Exercise objective: Copy exactly, please, the lines of the data from its start through the line containing "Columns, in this".
■ ■ ■ ■ ■ ■ ■
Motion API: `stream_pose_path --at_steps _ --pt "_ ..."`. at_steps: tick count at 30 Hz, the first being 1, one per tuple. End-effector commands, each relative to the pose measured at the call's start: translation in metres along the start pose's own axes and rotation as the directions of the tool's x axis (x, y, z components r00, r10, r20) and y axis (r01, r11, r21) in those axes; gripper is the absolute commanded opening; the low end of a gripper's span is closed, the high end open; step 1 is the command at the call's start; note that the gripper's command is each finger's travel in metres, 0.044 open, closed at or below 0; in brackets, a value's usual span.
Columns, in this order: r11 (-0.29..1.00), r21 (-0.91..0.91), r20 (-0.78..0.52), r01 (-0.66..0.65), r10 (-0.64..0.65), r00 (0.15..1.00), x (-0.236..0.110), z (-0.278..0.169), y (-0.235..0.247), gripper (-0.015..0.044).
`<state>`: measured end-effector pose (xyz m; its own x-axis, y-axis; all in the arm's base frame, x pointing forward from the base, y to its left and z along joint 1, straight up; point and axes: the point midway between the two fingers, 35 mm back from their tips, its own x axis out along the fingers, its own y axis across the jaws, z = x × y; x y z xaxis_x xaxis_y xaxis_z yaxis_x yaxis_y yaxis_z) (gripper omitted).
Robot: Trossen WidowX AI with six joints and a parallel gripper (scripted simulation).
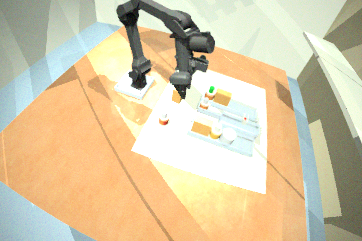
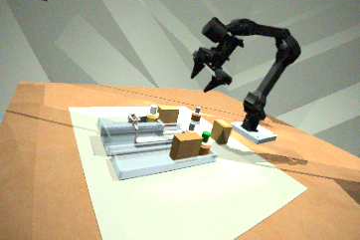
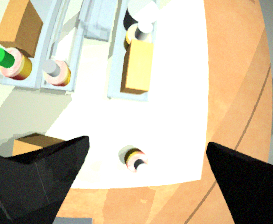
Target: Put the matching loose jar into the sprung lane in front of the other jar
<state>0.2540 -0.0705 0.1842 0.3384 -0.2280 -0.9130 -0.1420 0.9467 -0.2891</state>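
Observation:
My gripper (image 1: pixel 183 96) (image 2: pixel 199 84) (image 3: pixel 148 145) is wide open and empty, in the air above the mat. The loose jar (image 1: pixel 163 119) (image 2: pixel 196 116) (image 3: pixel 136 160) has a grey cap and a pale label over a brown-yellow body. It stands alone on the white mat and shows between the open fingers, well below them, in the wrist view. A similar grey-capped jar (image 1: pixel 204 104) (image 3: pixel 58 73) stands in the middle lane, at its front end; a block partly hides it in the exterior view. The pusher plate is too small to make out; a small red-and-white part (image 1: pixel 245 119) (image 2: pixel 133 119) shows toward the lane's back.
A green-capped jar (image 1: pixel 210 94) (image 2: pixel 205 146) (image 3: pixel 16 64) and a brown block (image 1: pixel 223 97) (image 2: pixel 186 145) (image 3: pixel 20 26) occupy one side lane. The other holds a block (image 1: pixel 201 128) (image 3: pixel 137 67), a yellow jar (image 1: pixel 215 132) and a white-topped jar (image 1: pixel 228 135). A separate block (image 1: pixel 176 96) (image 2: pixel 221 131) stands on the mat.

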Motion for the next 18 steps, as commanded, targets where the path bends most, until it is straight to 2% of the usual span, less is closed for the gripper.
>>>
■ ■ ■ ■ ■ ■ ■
Worked solution:
Motion API: `stream_pose_path --at_steps _ --pt "_ ..."`. at_steps: tick count at 30 Hz, the first being 1, one per tuple. End-effector commands, each relative to the pose measured at the call's start: translation in metres along the start pose's own axes and rotation as the directions of the tool's x axis (x, y, z components r00, r10, r20) and y axis (r01, r11, r21) in those axes; gripper is the absolute commanded opening; the low end of a gripper's span is closed, the high end open; step 1 is the command at the call's start; note that the gripper's command is each finger's travel in metres, 0.044 open, closed at or below 0; in brackets, a value's usual span.
Columns, in this order: r11 (-0.29..1.00), r21 (-0.91..0.91), r20 (-0.78..0.52), r01 (-0.66..0.65), r10 (-0.64..0.65), r00 (0.15..1.00), x (-0.236..0.110), z (-0.278..0.169), y (-0.235..0.247), gripper (-0.015..0.044).

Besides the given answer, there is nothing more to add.